AddressSanitizer:DEADLYSIGNAL
=================================================================
==8789==ERROR: AddressSanitizer: SEGV on unknown address 0x00000000001c (pc 0x7fbc9708cac4 bp 0x7ffd15722ec0 sp 0x7ffd15722d80 T0)
==8789==The signal is caused by a READ memory access.
==8789==Hint: address points to the zero page.
    #0 0x7fbc9708cac4 in xdebug_var_export_text_ansi /tmp/pear/temp/xdebug/src/lib/var_export_text.c:346
    #1 0x7fbc9708cea9 in xdebug_get_zval_value_text_ansi /tmp/pear/temp/xdebug/src/lib/var_export_text.c:399
    #2 0x7fbc970b094a in zif_xdebug_var_dump /tmp/pear/temp/xdebug/src/develop/php_functions.c:65
    #3 0x56284ab6c8b7 in ZEND_DO_ICALL_SPEC_OBSERVER_HANDLER /home/ubuntu/php/php-8.3.12/src/Zend/zend_vm_execute.h:1400
    #4 0x56284acc583d in execute_ex /home/ubuntu/php/php-8.3.12/src/Zend/zend_vm_execute.h:57220
    #5 0x7fbc97074a5f in xdebug_execute_ex /tmp/pear/temp/xdebug/src/base/base.c:889
    #6 0x56284ab712ef in ZEND_DO_FCALL_SPEC_OBSERVER_HANDLER /home/ubuntu/php/php-8.3.12/src/Zend/zend_vm_execute.h:2052
    #7 0x56284acc5abc in execute_ex /home/ubuntu/php/php-8.3.12/src/Zend/zend_vm_execute.h:57256
    #8 0x7fbc97074a5f in xdebug_execute_ex /tmp/pear/temp/xdebug/src/base/base.c:889
    #9 0x56284acd8909 in zend_execute /home/ubuntu/php/php-8.3.12/src/Zend/zend_vm_execute.h:61604
    #10 0x56284aac69c0 in zend_execute_scripts /home/ubuntu/php/php-8.3.12/src/Zend/zend.c:1893
    #11 0x56284a940cb4 in php_execute_script /home/ubuntu/php/php-8.3.12/src/main/main.c:2528
    #12 0x56284aeb703a in do_cli /home/ubuntu/php/php-8.3.12/src/sapi/cli/php_cli.c:966
    #13 0x56284aeb8e37 in main /home/ubuntu/php/php-8.3.12/src/sapi/cli/php_cli.c:1340
    #14 0x7fbc9ac8bd8f in __libc_start_call_main ../sysdeps/nptl/libc_start_call_main.h:58
    #15 0x7fbc9ac8be3f in __libc_start_main_impl ../csu/libc-start.c:392
    #16 0x562849c0ebc4 in _start (/home/ubuntu/php/php-8.3.12/bin/php+0x60ebc4)

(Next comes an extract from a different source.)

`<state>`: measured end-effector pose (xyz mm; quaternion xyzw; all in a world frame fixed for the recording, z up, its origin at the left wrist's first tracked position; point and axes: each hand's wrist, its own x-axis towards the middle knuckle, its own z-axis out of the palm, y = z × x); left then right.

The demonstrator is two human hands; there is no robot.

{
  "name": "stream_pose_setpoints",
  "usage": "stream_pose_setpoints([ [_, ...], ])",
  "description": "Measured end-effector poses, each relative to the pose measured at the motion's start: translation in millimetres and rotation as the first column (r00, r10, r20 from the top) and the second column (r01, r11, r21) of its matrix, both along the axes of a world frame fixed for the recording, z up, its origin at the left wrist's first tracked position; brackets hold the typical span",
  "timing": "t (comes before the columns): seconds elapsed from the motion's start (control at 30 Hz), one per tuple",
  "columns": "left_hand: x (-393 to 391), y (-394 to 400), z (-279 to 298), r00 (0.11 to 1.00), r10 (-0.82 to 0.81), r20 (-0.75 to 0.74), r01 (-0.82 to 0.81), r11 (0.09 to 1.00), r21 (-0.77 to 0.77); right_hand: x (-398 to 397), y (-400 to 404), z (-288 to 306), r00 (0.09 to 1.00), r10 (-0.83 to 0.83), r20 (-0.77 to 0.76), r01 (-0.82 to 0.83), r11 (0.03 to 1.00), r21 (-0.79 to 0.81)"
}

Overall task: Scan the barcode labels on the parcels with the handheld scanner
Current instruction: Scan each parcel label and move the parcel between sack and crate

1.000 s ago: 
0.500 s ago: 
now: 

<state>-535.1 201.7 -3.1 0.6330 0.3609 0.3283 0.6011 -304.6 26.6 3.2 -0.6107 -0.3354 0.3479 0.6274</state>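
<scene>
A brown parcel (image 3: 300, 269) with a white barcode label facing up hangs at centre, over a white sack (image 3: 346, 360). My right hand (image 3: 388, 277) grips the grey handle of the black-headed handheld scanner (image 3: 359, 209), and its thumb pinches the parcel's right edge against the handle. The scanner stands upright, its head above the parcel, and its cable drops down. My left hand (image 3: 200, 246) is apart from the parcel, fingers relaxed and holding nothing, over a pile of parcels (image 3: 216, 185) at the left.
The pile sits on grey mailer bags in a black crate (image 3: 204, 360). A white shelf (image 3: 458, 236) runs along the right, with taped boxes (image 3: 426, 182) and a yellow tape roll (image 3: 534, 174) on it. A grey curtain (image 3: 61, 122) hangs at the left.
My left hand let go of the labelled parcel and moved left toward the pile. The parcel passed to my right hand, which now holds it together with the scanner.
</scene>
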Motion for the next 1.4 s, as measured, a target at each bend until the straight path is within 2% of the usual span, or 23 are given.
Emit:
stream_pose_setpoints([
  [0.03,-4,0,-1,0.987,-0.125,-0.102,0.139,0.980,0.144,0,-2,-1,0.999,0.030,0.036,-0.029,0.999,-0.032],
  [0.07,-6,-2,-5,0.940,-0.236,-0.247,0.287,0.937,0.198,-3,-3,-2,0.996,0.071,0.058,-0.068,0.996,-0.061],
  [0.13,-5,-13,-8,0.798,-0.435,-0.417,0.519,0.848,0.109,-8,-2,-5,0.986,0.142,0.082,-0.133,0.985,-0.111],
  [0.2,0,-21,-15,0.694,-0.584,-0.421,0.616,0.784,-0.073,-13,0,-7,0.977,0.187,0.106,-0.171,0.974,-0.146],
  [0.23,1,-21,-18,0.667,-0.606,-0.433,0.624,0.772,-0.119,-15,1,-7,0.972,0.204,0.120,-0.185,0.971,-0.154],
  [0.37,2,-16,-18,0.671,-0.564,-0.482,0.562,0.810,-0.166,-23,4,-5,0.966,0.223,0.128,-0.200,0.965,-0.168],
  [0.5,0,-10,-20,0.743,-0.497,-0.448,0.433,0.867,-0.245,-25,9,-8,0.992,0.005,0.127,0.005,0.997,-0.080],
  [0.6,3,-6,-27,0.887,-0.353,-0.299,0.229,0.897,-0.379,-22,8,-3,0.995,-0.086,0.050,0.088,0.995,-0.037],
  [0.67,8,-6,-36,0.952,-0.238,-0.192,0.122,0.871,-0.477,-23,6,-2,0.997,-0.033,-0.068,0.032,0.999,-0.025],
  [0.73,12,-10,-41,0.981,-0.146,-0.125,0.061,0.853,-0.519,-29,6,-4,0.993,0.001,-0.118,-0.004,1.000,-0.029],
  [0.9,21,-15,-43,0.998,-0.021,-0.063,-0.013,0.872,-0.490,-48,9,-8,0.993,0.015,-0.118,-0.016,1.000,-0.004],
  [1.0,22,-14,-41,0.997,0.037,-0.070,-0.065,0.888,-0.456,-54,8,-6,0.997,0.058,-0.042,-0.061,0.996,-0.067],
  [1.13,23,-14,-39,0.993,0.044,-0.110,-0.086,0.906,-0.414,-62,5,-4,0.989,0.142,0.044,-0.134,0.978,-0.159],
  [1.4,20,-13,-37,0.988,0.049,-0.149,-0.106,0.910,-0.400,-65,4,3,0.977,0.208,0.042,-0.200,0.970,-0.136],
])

AddressSanitizer can not provide additional info.
SUMMARY: AddressSanitizer: SEGV /tmp/pear/temp/xdebug/src/lib/var_export_text.c:346 in xdebug_var_export_text_ansi
==8789==ABORTING

[cmb69]

@derickr, do you want to take a look, or should this be reported upstream?